Abstract
A series of diverse binuclear and mononuclear cyclometalated palladium(ii) complexes of different structure was investigated by electrochemical techniques combined with density functional theory (DFT) calculations. The studies including cyclic and differential pulse voltammetry, X-ray structure analysis and quantum chemical calculations revealed a regularity of the complexes oxidation potential on the metal-metal distance in the complexes: the larger Pd-Pd distance, the higher oxidation potentials. The reduction potentials feature unusually high negative values while no correlation depending on the structure could be observed.

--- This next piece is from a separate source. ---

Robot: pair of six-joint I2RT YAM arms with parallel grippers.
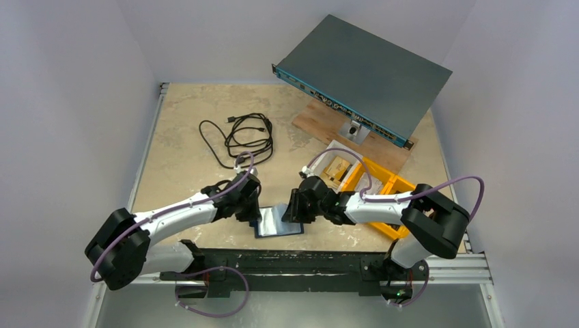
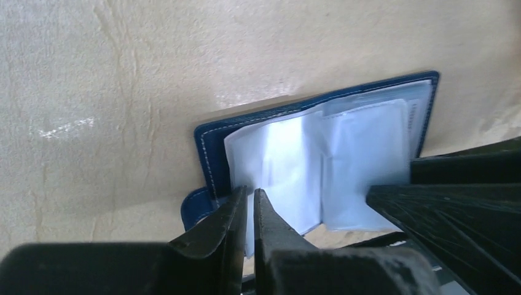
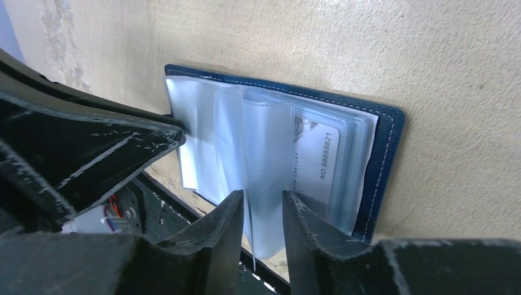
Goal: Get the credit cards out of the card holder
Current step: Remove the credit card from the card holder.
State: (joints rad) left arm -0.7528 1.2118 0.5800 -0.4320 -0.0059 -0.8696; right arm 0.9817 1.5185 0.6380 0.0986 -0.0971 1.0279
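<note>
Flanking card holder (image 1: 278, 223), both arms (image 1: 184, 208) (image 1: 382, 205) low

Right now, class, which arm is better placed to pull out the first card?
Right. The right gripper straddles a clear sleeve beside the printed card, fingers apart. The left gripper is pinched on the card holder at its other side, so it probably serves best as anchor.

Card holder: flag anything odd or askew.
The card holder lies open at the table's near edge, its clear sleeves fanned up; one stands between the right fingers. Nothing looks damaged.
</note>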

These results are in a good agreement with the electron density distribution in the complexes. Additionally, ESR data obtained for the complexes upon oxidation is reported.
Highlights
Palladium compounds are known as the most attractive catalysts for many important organic transformations.[1,2,3,4,5,6,7]. As these reactions involve organometallic intermediates in different oxidation states, the catalytic cycles can be elucidated by electrochemical methods
The purpose of this paper is to reveal structure-electrochemical properties correlation for cyclometalated palladium(II) complexes
In this work a combination of electrochemical techniques, ESR spectroscopy and quantum chemical calculations in the study of a series of cyclometalated Pd(II) complexes was used to reveal the dependence of their electrochemical properties on their structures
Summary
Palladium compounds are known as the most attractive catalysts for many important organic transformations.[1,2,3,4,5,6,7] As these reactions involve organometallic intermediates in different oxidation states (which are generally redox active), the catalytic cycles can be elucidated by electrochemical methods. To date this strategy was successfully used to study Pd(II)/Pd(0) crosscouplings.[3] Contrariwise, electrochemical data for Pd(II)/Pd(III) and Pd(II)/Pd(IV) redox couples and for reactions based on these shuttles is extremely poor. Cyclometalated palladium(II), (III), (IV) complexes are proposed to be key intermediates in oxidative ligand-directed aromatic C–H functionalizations.[4,5] this approach is adapted to introduce diverse functional groups into aromatic substrates in C(sp2)–H halogenation, acetoxylation, arylation and some other reactions,[6,7] examples of effective formation of carbon–phosphorus and carbon–fluoroalkyl bonds are still rare[8,9,10] compounds with these structure units are important and relevant as pharmaceuticals.[11,12,13,14]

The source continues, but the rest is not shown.